TO DO:
Among the lines of the data, copy those that hold "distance".

DATASET ENTRIES:

- - - -

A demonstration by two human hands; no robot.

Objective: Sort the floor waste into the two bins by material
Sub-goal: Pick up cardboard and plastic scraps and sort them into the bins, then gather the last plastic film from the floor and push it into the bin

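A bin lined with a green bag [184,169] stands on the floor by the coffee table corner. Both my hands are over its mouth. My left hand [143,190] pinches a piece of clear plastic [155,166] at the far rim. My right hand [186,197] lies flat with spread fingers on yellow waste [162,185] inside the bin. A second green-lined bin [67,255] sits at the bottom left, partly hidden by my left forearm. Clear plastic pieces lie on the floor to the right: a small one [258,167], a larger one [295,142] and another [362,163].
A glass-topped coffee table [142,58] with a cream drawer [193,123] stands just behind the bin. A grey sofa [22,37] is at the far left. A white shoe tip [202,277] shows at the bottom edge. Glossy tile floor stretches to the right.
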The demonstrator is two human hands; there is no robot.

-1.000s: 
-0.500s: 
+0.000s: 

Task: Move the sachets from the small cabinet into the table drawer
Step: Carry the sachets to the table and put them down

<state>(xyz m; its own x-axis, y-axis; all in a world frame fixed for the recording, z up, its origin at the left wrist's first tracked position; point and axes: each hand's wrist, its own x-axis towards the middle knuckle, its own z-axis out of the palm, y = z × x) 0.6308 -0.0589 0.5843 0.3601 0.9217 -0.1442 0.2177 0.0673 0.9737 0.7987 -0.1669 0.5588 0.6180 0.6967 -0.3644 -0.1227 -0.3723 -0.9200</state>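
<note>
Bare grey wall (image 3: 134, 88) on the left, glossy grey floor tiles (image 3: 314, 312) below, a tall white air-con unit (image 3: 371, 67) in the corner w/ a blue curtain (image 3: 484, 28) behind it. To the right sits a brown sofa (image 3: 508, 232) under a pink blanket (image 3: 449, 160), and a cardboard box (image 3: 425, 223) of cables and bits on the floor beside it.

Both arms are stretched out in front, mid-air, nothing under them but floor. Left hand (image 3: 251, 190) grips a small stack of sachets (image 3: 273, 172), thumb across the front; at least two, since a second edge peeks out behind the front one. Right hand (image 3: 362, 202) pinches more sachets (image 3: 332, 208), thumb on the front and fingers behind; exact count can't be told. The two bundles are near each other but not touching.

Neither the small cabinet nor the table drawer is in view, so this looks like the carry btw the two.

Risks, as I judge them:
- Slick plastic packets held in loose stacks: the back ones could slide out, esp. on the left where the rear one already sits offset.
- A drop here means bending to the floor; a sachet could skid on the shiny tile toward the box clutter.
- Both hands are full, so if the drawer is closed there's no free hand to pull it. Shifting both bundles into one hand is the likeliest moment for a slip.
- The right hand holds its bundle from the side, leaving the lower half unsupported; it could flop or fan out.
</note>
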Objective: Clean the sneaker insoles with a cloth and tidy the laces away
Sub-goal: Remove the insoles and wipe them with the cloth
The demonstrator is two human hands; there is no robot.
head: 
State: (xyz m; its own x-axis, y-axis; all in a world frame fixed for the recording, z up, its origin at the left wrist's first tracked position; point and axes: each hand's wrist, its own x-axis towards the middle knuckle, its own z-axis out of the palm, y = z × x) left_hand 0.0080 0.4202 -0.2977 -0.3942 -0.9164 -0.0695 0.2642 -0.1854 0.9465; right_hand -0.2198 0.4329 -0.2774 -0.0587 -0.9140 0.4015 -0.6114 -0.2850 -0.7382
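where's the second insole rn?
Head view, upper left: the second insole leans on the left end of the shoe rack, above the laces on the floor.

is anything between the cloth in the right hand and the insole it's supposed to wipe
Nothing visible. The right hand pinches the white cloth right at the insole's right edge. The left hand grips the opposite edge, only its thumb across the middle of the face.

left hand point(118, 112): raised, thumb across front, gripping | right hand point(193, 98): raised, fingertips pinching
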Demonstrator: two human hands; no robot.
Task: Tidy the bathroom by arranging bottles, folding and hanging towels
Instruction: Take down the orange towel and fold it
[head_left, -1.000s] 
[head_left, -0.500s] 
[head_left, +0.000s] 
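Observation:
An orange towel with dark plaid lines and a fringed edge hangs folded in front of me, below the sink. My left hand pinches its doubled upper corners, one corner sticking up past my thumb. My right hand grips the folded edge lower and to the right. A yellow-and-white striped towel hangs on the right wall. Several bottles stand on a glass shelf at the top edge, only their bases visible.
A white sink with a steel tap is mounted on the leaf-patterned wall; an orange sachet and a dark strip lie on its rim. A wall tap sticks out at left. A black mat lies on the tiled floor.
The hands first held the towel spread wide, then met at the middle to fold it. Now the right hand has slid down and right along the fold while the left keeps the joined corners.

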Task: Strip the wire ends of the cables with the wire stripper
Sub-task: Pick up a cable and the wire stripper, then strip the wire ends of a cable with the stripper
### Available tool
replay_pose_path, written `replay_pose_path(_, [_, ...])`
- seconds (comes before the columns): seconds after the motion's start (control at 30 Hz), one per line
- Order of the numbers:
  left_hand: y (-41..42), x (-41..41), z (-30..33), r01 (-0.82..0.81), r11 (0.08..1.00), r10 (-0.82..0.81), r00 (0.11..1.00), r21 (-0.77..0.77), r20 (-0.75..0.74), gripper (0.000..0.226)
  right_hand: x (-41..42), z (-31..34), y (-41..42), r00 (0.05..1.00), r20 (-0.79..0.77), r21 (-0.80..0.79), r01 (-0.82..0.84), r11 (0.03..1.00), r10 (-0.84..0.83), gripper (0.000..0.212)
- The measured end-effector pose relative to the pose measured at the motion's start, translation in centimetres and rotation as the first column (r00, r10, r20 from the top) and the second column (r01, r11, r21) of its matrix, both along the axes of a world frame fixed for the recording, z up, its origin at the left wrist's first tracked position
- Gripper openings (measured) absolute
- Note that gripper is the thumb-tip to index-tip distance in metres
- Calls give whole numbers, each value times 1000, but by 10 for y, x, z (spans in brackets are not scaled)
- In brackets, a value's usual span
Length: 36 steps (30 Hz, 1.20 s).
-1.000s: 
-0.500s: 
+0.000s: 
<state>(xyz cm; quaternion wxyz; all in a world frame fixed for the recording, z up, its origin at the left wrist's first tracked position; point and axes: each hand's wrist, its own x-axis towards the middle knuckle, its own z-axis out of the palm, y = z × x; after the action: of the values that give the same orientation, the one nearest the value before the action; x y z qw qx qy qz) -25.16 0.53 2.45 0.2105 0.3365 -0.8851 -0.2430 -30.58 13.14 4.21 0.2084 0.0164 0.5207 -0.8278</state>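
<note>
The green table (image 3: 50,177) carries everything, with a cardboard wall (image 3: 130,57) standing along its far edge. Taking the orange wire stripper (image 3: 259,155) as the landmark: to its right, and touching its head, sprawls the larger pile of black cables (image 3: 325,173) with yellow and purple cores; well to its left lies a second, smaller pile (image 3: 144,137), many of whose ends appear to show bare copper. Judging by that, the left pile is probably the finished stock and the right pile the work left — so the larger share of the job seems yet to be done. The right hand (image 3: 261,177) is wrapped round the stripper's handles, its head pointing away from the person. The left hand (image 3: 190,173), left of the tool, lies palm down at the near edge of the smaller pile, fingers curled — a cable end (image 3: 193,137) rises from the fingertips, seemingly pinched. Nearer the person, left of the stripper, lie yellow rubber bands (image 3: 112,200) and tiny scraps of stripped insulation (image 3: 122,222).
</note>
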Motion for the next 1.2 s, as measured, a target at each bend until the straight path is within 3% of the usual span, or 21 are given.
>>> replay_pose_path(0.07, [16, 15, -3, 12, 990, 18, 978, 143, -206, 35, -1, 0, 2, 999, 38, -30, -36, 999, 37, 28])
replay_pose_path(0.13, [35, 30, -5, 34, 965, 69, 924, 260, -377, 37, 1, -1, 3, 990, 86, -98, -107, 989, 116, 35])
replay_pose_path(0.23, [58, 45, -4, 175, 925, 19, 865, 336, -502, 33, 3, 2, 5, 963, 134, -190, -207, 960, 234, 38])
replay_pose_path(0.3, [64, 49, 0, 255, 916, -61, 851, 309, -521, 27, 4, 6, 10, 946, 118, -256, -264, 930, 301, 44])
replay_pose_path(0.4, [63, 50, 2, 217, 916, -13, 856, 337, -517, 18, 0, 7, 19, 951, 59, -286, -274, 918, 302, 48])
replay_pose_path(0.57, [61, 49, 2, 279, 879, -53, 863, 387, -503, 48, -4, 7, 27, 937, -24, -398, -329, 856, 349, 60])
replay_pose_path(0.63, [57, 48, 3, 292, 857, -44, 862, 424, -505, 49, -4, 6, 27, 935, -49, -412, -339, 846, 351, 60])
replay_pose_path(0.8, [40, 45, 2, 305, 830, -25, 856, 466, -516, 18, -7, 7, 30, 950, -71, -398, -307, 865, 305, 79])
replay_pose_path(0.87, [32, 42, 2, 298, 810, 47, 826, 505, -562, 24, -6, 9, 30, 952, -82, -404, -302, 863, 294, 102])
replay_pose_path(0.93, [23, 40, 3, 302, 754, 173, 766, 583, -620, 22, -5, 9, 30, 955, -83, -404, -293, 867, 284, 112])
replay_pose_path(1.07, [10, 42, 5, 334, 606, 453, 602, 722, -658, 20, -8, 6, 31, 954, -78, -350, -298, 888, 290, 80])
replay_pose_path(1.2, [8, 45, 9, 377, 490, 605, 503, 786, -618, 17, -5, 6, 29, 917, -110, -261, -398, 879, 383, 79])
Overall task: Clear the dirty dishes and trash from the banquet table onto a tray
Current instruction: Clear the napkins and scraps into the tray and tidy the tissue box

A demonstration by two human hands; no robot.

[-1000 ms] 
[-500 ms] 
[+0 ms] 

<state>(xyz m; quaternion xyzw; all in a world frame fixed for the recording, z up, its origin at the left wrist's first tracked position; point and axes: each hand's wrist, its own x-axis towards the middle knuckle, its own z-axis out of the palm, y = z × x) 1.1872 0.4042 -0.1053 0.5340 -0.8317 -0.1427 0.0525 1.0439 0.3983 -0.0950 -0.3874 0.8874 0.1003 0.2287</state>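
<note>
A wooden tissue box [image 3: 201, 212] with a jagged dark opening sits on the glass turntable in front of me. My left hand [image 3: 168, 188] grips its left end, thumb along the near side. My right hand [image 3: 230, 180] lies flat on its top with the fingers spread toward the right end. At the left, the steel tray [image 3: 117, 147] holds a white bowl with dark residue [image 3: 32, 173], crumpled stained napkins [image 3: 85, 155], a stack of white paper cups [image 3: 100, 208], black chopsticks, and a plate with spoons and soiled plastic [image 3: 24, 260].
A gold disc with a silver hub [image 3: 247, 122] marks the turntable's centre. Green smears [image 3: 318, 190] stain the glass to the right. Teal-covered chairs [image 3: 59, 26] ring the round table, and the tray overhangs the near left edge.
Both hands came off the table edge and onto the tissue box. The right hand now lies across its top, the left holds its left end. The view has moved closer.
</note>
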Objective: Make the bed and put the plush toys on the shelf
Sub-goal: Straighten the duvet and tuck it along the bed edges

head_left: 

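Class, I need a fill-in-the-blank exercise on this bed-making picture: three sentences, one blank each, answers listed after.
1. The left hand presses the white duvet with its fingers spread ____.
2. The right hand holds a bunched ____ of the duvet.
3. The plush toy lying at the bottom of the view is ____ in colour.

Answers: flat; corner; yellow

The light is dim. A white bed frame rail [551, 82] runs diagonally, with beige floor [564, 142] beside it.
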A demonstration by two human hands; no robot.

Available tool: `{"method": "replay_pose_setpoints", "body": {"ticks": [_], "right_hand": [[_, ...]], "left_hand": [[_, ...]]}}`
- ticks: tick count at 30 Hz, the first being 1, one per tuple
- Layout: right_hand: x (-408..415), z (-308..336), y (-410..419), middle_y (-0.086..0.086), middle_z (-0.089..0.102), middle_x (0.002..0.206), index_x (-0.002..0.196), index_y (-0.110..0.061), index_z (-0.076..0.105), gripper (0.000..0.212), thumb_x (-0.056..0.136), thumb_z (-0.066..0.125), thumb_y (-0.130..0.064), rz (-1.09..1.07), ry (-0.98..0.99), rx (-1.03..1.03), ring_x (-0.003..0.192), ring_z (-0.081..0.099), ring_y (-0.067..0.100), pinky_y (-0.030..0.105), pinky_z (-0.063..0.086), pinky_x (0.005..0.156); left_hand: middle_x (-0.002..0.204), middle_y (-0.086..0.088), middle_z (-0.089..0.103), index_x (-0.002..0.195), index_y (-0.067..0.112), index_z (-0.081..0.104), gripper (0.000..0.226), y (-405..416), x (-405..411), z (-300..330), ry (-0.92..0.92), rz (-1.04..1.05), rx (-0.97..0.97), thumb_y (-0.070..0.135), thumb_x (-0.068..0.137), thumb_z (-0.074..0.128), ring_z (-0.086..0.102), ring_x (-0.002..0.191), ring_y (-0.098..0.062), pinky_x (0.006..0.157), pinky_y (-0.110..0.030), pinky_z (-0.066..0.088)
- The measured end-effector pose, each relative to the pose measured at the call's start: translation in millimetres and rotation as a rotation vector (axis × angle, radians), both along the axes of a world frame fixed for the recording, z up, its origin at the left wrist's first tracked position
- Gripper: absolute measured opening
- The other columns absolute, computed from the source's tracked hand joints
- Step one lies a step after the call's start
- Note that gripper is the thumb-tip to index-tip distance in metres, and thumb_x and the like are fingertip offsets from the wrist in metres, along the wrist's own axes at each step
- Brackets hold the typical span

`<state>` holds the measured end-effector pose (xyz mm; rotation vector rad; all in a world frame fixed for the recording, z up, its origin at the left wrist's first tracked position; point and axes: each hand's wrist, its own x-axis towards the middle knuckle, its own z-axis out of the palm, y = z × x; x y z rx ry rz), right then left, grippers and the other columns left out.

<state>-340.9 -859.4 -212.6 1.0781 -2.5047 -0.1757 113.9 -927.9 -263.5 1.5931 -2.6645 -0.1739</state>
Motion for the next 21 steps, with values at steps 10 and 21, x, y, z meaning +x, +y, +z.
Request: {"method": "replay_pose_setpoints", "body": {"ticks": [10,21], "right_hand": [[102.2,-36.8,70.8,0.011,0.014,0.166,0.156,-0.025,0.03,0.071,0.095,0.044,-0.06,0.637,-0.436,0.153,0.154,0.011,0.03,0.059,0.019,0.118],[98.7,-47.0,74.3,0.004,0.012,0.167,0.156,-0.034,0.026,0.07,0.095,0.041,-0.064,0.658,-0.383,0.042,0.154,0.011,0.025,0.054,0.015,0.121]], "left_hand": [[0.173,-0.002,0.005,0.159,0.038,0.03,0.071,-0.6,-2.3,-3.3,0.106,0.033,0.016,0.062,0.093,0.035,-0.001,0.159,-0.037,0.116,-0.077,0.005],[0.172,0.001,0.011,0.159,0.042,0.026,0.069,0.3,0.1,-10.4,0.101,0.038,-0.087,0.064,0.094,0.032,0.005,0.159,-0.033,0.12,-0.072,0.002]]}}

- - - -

SOLVED EXERCISE:
- Note that gripper is the thumb-tip to index-tip distance in metres
- Note that gripper is the thumb-tip to index-tip distance in metres, and thumb_x and the like are fingertip offsets from the wrist in metres, along the wrist's own axes at each step

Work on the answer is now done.